* Work instruction *
After finding the line with "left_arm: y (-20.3" in the entries below, retype exactly each line from there through the line with "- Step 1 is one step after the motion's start", including that final line.

---

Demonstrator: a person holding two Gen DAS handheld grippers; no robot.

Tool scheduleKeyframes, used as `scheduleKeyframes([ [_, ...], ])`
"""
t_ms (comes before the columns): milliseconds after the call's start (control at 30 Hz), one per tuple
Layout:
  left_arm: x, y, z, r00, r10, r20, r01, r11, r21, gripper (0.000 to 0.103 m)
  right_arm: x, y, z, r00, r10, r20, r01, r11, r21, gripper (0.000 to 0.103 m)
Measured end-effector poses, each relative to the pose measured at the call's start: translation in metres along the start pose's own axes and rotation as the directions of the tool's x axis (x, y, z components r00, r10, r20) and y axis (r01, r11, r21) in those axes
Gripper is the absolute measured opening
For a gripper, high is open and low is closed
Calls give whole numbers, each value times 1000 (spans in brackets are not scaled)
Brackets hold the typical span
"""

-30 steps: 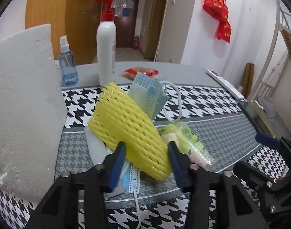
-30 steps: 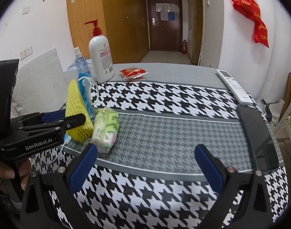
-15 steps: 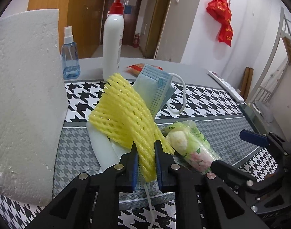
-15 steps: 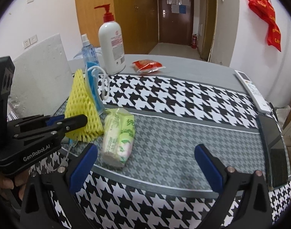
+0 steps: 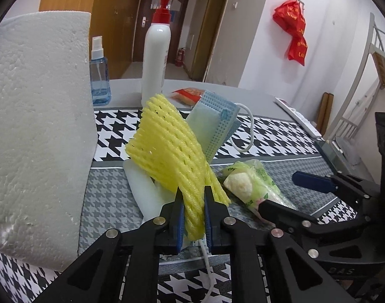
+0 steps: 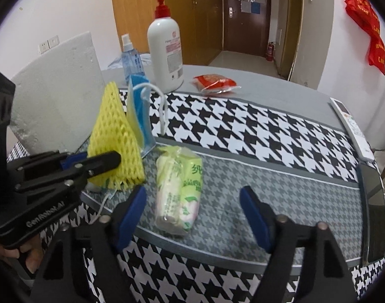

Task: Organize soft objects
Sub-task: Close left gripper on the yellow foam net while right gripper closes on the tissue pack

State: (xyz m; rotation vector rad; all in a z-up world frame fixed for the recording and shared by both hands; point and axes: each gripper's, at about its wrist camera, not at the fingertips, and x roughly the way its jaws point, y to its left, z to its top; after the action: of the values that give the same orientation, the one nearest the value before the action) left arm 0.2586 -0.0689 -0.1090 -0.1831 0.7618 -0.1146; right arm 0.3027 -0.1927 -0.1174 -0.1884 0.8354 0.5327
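Note:
My left gripper (image 5: 193, 202) is shut on a yellow foam net sleeve (image 5: 172, 149), pinched together with a blue face mask (image 5: 212, 123) behind it; both tilt up off the table. They also show in the right wrist view, sleeve (image 6: 114, 136) and mask (image 6: 138, 111), with the left gripper (image 6: 111, 160) clamped on them. A green tissue pack (image 6: 178, 189) lies on the grey houndstooth cloth between the fingers of my open right gripper (image 6: 192, 202), near the left finger. The pack shows in the left wrist view (image 5: 250, 184) beside the right gripper (image 5: 286, 192).
A white foam block (image 5: 38, 126) stands at the left. A white pump bottle (image 6: 166, 50), a blue spray bottle (image 6: 131, 60) and a red packet (image 6: 215, 82) stand behind. A remote (image 6: 351, 126) and a dark phone (image 6: 374, 207) lie at the right edge.
My left gripper closed on the yellow sleeve and mask and tilted them up. My right gripper moved forward so its open fingers sit either side of the tissue pack.

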Motion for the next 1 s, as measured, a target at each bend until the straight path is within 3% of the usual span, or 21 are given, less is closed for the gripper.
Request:
scheduleKeyframes([
  [133,-3,1,0,1000,-7,1,7,1000,6,14,3,1,0,1000,9,-14,-9,1000,-3,68],
  [233,-4,1,0,1000,-6,5,6,1000,8,14,7,2,0,999,23,-32,-23,1000,-10,54],
  [467,-3,-3,0,1000,-7,7,6,1000,21,13,10,2,-1,999,5,-47,-6,1000,-19,40],
  [633,0,-4,1,1000,-24,-8,24,1000,14,13,16,4,0,998,3,-66,-5,999,-36,40],
  [733,1,-4,1,1000,-26,-9,26,1000,10,13,20,4,-1,998,2,-69,-4,999,-37,31],
  [1000,-15,-10,1,999,-21,35,20,999,46,12,-2,3,-4,1000,-3,-11,2,1000,-30,29],
])
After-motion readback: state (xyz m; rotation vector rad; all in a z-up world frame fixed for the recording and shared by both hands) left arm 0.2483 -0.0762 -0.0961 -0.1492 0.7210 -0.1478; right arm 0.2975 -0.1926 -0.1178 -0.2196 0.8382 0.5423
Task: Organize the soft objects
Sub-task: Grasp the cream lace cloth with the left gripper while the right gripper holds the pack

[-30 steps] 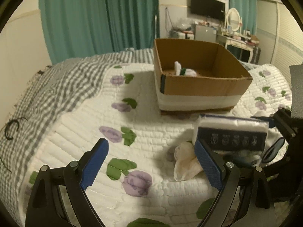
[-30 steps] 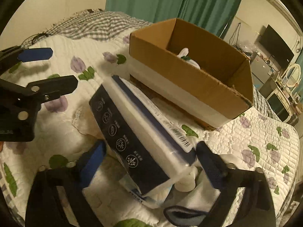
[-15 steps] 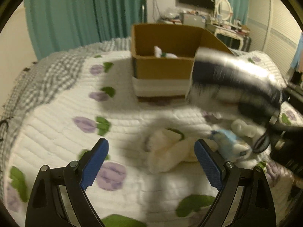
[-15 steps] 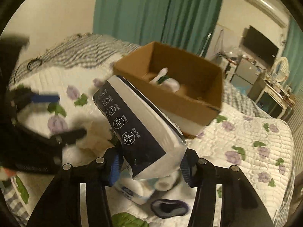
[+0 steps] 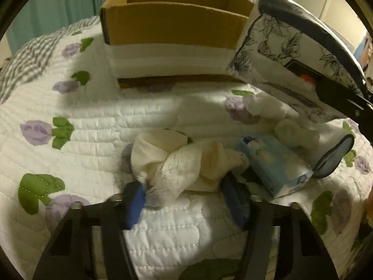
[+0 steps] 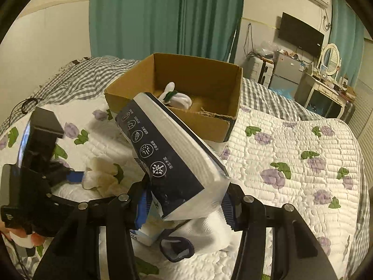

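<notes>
My right gripper (image 6: 186, 206) is shut on a navy-and-white tissue pack (image 6: 172, 156) and holds it in the air, short of the open cardboard box (image 6: 216, 119); the pack also shows in the left wrist view (image 5: 291, 53). A white soft item (image 6: 178, 99) lies in the box. My left gripper (image 5: 186, 200) is low over the quilt, its blue pads on either side of a crumpled cream cloth (image 5: 184, 163), still partly apart. A light blue tissue pack (image 5: 275, 163) and white socks (image 5: 270, 107) lie to the right of the cloth.
The box (image 5: 172, 25) stands on the floral quilt (image 5: 93, 116) ahead of the left gripper. A dark-rimmed sock (image 6: 177, 248) lies under the right gripper. A checked blanket (image 6: 77, 79) covers the far bed. Curtains, a TV and a dresser stand behind.
My right gripper has lifted the navy tissue pack off the pile towards the box. My left gripper has dropped forward onto the cream cloth and its pads have narrowed around it.
</notes>
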Tool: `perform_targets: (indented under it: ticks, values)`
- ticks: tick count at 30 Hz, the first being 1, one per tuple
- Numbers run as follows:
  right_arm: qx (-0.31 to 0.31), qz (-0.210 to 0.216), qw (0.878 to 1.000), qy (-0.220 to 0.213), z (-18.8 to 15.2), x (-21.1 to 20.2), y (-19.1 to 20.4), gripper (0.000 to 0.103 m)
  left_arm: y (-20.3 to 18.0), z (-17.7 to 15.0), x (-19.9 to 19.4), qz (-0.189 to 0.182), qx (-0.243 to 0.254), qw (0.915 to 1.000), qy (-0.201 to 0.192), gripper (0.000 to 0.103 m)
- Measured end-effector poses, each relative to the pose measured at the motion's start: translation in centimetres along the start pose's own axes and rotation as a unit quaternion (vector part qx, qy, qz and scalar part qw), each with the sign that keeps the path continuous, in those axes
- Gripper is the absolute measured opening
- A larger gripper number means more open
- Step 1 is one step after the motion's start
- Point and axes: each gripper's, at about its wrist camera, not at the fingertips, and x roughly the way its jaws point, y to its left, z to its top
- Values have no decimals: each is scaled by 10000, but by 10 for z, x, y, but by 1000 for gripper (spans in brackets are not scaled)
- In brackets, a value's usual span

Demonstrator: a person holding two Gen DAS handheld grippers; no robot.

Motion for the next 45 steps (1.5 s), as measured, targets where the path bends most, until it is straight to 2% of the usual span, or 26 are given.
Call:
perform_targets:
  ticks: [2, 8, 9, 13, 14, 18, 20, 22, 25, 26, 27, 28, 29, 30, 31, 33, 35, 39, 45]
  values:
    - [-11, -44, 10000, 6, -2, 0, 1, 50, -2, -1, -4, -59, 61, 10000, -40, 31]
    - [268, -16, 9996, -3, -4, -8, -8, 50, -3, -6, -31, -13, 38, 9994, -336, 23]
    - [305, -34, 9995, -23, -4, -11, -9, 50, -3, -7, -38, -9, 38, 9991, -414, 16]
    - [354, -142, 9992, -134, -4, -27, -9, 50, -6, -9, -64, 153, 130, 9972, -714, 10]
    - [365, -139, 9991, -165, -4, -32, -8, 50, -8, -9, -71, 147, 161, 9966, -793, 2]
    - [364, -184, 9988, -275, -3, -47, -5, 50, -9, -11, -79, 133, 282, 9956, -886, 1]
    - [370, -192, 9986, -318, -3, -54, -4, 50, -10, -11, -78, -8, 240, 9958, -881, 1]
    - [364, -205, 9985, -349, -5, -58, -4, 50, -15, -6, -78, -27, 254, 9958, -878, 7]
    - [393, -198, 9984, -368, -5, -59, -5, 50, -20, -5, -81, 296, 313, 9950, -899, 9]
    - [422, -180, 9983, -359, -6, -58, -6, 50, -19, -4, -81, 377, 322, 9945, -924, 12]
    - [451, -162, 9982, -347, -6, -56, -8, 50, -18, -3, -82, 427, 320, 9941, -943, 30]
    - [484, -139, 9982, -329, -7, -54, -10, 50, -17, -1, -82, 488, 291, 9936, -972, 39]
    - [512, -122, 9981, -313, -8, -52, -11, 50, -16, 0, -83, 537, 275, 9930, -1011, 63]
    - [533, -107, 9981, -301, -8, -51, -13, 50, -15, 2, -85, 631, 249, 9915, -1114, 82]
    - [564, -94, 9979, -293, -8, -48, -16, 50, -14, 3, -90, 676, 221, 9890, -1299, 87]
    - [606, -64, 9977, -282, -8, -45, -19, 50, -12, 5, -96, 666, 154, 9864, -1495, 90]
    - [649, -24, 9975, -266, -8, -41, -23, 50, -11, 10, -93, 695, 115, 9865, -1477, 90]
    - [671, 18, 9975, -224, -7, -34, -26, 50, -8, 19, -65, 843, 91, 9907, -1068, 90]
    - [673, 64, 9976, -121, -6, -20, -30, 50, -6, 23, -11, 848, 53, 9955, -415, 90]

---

* Finished exercise *
  left_arm: y (-20.3 to 18.0), z (-17.7 to 15.0), x (-19.9 to 19.4), qz (-0.189 to 0.182), qx (-0.243 to 0.254), qw (0.915 to 1.000), qy (-0.201 to 0.192), gripper (0.000 to 0.103 m)
- Measured end-effector poses, each relative to the pose measured at the motion's start: translation in centimetres along the start pose's own axes and rotation as a unit quaternion (vector part qx, qy, qz and scalar part qw), each with the sign that keeps the path continuous, in those axes
- Gripper is the absolute measured opening
- A larger gripper number means more open
- Step 1 is one step after the motion's start

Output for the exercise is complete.